____ GIVEN MATERIAL

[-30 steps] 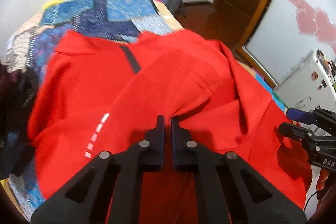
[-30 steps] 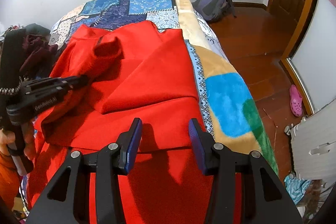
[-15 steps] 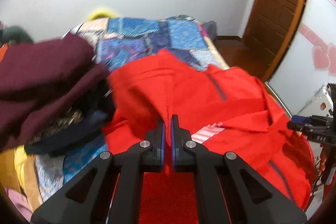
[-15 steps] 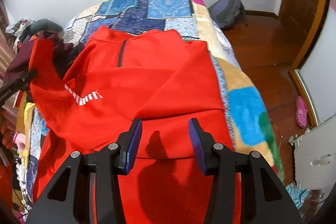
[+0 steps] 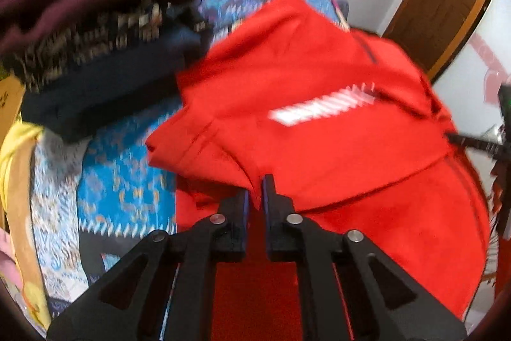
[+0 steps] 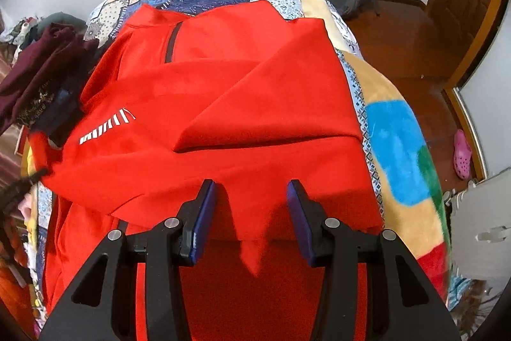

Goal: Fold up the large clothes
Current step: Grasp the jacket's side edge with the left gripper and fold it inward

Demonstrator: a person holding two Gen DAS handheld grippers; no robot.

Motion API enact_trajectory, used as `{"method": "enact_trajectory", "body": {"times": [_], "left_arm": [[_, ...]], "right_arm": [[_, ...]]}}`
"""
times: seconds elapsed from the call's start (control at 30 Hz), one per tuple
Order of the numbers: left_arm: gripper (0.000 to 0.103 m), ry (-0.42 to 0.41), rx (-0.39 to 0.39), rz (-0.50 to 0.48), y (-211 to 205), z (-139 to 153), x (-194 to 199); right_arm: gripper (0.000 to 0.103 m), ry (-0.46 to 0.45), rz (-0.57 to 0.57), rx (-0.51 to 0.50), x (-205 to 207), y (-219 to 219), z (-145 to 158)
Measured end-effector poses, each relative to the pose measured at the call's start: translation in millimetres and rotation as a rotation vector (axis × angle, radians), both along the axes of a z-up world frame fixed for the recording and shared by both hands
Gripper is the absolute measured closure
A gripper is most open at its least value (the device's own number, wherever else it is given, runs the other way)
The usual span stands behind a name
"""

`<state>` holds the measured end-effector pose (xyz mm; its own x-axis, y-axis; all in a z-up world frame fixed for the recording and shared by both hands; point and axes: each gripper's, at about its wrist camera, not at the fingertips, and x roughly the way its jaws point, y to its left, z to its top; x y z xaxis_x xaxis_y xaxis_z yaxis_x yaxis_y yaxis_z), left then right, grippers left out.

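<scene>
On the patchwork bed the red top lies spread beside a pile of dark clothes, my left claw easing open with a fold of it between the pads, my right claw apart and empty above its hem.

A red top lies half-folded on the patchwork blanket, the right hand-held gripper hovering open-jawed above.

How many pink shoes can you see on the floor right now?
1. A pink clog lies on the wooden floor right of the bed, by the wall. Its mate may be hidden.
</scene>
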<state>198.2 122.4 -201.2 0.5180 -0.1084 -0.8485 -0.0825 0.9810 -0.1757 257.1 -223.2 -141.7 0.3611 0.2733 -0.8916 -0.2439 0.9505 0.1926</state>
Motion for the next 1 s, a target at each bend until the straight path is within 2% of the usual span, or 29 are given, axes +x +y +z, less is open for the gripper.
{"method": "enact_trajectory", "body": {"times": [0.07,0.23,0.37,0.5,0.6,0.73,0.8,0.93,1.0], "left_arm": [[0.087,0.039,-0.003,0.006,-1.5,-10.2,-4.3],[0.05,0.076,0.078,0.048,2.2,-21.2,-13.4],[0.048,0.067,0.088,0.052,9.5,-14.8,-21.3],[0.04,0.044,0.117,0.09,24.2,-7.5,-27.3],[0.04,0.098,0.104,0.123,34.1,-20.9,-22.5],[0.039,0.147,0.096,0.134,33.9,-42.2,-17.3],[0.039,0.141,0.09,0.14,33.1,-45.0,-19.3],[0.039,0.146,0.094,0.143,34.5,-42.2,-19.3],[0.039,0.143,0.11,0.138,35.8,-36.0,-18.3]], "right_arm": [[0.061,0.005,-0.002,-0.003,0.1,0.7,0.5],[0.061,0.004,0.043,-0.073,8.4,14.0,4.1],[0.061,0.009,0.095,-0.111,21.7,25.4,4.5],[0.061,0.031,0.135,-0.117,42.3,34.3,3.2],[0.061,0.048,0.138,-0.118,62.1,38.8,1.4],[0.061,0.023,0.089,-0.143,88.6,38.9,3.8],[0.061,0.004,0.051,-0.146,98.3,34.6,3.4],[0.061,0.042,-0.023,-0.059,108.1,20.9,4.2],[0.061,0.046,-0.03,-0.047,106.6,18.4,9.7]]}}
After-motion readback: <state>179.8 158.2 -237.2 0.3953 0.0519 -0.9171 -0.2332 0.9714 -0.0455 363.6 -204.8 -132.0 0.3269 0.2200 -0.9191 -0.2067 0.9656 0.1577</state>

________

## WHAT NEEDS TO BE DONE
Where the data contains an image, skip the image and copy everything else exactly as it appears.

## ANSWER AREA
[-30 steps] 
[-30 steps] 
[-15 steps] 
[-15 steps] 
[+0 steps] 
[+0 steps] 

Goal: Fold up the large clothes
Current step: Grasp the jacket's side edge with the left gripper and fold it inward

Demonstrator: a person holding two Gen DAS handheld grippers; no robot.

Motion API enact_trajectory, used as `{"method": "enact_trajectory", "body": {"times": [_], "left_arm": [[_, ...]], "right_arm": [[_, ...]]}}`
"""
times: seconds elapsed from the call's start (control at 30 Hz), one per tuple
Order of the numbers: left_arm: gripper (0.000 to 0.103 m), ry (-0.42 to 0.41), rx (-0.39 to 0.39), rz (-0.50 to 0.48), y (-211 to 205), z (-139 to 153), x (-194 to 199); right_arm: gripper (0.000 to 0.103 m), ry (-0.46 to 0.45), rz (-0.57 to 0.57), rx (-0.51 to 0.50), x (-205 to 207), y (-219 to 219), z (-145 to 158)
Measured end-effector poses, each relative to the pose measured at the call's start: translation in millimetres and rotation as a rotation vector (axis × angle, radians), both along the axes of a z-up world frame fixed for the recording and shared by both hands
Gripper is the absolute measured closure
A gripper is most open at its least value (the device's own number, wherever else it is given, runs the other way)
The usual span stands behind a name
"""

`<state>` holds the measured end-effector pose (xyz mm; its own x-axis, y-axis; all in a z-up world frame fixed for the recording and shared by both hands; point and axes: each gripper's, at about its wrist camera, not at the fingertips, and x roughly the way its jaws point, y to its left, z to its top; x y z xaxis_x xaxis_y xaxis_z yaxis_x yaxis_y yaxis_z), left then right, grippers left out.

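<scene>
On the patchwork bed the red top lies spread beside a pile of dark clothes, my left claw easing open with a fold of it between the pads, my right claw apart and empty above its hem.

A red top lies half-folded on the patchwork blanket, the right hand-held gripper hovering open-jawed above.

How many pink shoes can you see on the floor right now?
1. A pink clog lies on the wooden floor right of the bed, by the wall. Its mate may be hidden.
</scene>
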<state>198.2 122.4 -201.2 0.5180 -0.1084 -0.8485 -0.0825 0.9810 -0.1757 257.1 -223.2 -141.7 0.3611 0.2733 -0.8916 -0.2439 0.9505 0.1926</state>
Motion for the next 1 s, a target at each bend until the straight path is within 2% of the usual span, or 29 are given, axes +x +y +z, less is open for the gripper.
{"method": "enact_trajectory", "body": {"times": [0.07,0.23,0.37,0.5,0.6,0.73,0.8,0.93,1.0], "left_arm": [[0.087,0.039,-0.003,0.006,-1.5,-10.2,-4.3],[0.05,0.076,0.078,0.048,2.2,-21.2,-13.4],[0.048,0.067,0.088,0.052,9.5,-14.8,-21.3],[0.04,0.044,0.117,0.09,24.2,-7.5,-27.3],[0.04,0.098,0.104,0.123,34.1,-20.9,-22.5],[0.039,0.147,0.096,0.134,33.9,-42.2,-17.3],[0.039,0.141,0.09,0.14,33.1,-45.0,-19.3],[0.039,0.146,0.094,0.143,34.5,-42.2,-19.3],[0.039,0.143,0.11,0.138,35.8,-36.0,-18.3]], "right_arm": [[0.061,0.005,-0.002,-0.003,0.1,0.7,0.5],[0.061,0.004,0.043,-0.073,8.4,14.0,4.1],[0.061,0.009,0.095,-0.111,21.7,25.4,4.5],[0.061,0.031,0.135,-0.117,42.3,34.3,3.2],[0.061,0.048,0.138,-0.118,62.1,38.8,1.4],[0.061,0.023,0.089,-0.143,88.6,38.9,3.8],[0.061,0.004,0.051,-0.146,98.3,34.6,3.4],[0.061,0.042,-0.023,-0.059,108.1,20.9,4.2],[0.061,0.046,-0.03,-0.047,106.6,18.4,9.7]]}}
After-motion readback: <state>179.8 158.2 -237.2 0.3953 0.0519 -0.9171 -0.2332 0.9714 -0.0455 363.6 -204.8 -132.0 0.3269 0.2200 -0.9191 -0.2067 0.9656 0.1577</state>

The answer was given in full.